For the by parts, youre doing it the right way so roughly you have
x^2 e^(-x^2)
We want the x^2 term to decrease so differentiate it. But that requires integrating e^(-x^2) which isnt an elementary result. But we notice that differentiating it we get roughly x e^(-x^2). So we can choose to differentiate x and integrate xe^(-x^2) and things work out.

Sometimes its easier to sketch the working without worrying about extra constants etc to make sure the basic logic is sound, then do the actual working with all the constants etc. It looks about right with your working, just write the final line.
(edited 1 month ago)
Ohhh that logic makes so much sense... I just got lucky with the way I choose to integrate.

I was actually doing integrating by parts again until you said 'final line' then I realised...
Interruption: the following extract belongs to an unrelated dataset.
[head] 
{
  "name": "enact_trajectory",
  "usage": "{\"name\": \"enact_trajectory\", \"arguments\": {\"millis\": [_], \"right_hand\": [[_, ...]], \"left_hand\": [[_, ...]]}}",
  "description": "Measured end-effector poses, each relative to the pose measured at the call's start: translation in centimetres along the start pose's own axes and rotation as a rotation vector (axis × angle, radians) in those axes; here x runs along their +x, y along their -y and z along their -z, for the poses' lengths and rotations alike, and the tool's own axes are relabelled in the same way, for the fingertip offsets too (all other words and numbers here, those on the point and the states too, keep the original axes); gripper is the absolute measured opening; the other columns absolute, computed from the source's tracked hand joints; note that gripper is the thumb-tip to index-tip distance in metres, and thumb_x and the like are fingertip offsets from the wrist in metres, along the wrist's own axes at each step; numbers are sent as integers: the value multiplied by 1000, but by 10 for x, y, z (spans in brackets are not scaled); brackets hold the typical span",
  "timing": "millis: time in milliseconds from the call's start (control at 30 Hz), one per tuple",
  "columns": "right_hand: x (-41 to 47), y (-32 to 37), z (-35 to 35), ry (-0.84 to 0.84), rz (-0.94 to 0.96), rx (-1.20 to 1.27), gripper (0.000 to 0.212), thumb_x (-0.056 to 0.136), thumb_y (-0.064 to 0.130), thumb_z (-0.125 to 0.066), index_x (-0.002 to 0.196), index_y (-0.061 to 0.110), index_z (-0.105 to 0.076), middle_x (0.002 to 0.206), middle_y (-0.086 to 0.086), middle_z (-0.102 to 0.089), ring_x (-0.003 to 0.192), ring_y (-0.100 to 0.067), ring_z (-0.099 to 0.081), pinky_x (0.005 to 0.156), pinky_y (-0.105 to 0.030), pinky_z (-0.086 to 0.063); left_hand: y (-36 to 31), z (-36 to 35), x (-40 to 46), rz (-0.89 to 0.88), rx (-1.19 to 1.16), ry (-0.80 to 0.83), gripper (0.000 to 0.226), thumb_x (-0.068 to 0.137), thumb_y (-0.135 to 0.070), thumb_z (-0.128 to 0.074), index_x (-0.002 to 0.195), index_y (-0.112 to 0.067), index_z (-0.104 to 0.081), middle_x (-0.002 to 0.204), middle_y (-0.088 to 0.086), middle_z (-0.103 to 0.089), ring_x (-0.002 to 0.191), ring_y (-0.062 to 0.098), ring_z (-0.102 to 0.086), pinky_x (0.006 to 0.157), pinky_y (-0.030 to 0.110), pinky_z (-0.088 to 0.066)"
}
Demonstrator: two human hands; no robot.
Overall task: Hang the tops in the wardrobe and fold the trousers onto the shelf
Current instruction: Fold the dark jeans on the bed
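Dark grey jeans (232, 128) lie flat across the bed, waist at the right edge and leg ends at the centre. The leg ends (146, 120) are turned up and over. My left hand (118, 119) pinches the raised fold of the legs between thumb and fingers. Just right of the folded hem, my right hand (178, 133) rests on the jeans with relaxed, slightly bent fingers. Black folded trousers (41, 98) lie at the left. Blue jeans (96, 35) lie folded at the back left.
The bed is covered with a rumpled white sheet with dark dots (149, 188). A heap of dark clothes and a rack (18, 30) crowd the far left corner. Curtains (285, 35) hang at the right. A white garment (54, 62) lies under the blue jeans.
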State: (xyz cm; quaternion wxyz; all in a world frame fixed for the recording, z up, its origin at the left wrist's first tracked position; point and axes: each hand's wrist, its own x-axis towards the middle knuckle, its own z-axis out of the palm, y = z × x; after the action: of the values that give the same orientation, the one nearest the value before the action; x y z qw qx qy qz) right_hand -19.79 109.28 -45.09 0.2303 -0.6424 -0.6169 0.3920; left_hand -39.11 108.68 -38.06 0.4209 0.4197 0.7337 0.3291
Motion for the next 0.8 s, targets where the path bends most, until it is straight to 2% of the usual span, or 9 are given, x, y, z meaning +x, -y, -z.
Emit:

thanks for your help :smile:
Reply 7
Original post by mosaurlodon
Ohhh that logic makes so much sense... I just got lucky with the way I choose to integrate.
I was actually doing integrating by parts again until you said 'final line' then I realised...
thanks for your help :smile:

No problem. For the final line part, thats why Id suggest doing a simpler by parts first, without all the constants etc. If youre aiming to differentiate the x^2 (roughly) so that youre just left with a definite integral of e^(-x^2), then you can do that because youre given it in the question. Otherwise its a hard thing to integrate. That really is the aim of the by parts and if youre not clear about that at the start, then as you say, it can amount to luck.

A slight aside, but youre really calculating E(x^2) for a gaussian distribution and its simply the variance so sigma^2.